§ **Task description**
From the listing below, pull out every line where the string "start" appears.

§ **Information provided**
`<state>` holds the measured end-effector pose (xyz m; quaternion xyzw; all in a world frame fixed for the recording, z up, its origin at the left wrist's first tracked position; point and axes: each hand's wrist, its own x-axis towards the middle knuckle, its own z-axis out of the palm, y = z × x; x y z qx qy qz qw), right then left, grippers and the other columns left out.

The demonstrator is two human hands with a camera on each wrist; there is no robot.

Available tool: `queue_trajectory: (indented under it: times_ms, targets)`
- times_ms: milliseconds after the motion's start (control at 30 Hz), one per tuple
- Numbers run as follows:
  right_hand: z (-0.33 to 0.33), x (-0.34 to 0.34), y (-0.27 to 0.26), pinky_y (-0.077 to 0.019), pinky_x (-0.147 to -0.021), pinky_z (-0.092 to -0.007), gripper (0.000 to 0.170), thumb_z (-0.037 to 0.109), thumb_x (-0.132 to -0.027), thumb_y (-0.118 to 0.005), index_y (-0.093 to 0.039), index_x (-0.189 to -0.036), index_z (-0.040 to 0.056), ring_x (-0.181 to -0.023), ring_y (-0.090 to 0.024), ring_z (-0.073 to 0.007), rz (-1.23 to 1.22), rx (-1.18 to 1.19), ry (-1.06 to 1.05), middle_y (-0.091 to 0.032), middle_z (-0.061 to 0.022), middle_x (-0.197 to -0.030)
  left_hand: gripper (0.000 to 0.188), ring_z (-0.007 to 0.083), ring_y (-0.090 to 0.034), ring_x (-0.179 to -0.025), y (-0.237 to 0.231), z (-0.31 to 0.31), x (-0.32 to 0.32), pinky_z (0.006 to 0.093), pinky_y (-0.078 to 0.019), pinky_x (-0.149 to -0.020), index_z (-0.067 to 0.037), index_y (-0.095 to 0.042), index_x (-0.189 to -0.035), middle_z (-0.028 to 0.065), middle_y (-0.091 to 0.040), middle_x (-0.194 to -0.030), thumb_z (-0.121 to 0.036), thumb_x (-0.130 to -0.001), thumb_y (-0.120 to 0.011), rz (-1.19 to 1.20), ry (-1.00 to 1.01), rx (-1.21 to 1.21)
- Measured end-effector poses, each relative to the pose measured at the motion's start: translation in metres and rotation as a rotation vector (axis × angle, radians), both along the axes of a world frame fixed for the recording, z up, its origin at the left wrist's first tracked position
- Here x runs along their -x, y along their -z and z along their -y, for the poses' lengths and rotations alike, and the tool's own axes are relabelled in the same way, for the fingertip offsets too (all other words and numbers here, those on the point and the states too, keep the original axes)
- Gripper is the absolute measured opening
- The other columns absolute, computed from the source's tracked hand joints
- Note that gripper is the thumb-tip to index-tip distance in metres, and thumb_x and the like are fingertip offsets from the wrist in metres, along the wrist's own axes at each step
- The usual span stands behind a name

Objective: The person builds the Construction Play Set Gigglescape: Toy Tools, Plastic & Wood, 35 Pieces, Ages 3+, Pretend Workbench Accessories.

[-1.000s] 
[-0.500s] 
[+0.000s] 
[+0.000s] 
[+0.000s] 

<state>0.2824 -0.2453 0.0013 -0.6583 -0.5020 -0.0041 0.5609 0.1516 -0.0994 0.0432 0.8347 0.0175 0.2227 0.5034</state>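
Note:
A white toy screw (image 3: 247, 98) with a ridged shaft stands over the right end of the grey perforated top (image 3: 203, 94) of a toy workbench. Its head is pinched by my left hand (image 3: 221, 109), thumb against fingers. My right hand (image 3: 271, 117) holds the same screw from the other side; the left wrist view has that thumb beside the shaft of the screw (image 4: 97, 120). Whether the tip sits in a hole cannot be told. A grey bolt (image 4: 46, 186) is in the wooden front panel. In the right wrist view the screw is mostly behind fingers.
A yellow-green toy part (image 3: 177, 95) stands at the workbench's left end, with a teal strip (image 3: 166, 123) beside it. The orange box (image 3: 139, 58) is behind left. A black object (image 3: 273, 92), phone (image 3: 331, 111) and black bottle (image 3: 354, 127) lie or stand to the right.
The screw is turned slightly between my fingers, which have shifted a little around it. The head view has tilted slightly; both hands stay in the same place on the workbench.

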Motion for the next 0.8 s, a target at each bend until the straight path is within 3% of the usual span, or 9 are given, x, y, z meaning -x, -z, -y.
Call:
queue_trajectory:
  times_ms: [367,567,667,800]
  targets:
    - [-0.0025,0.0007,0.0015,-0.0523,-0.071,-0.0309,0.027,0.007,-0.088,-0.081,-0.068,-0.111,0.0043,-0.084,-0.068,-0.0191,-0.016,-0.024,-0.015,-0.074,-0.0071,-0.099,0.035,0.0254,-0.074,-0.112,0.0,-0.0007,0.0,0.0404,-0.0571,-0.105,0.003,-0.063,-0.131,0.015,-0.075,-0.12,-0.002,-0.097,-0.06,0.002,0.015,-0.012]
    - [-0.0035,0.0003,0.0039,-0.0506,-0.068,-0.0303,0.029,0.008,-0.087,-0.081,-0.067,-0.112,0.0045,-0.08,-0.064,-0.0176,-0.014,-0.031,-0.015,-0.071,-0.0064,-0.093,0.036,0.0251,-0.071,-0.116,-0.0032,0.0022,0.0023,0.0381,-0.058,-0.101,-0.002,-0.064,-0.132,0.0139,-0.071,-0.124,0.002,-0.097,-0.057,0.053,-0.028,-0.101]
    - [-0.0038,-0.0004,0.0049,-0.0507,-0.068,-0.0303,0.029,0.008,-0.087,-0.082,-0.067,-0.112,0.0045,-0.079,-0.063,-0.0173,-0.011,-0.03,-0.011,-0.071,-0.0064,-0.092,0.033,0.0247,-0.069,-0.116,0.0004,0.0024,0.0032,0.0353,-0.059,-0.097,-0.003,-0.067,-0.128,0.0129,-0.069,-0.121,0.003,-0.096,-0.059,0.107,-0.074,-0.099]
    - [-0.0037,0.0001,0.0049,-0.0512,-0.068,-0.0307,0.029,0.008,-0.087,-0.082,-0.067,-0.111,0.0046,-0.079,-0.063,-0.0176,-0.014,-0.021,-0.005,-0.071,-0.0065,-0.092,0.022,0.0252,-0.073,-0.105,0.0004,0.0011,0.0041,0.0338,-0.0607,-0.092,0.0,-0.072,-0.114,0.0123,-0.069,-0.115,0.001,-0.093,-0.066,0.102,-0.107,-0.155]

§ **Exercise result**
- times_ms: milliseconds after the motion's start (control at 30 Hz), one per tuple
- Measured end-effector poses, each relative to the pose measured at the motion's start: translation in metres and rotation as a rotation vector (axis × angle, radians), both along the axes of a world frame fixed for the recording, z up, its origin at the left wrist's first tracked position

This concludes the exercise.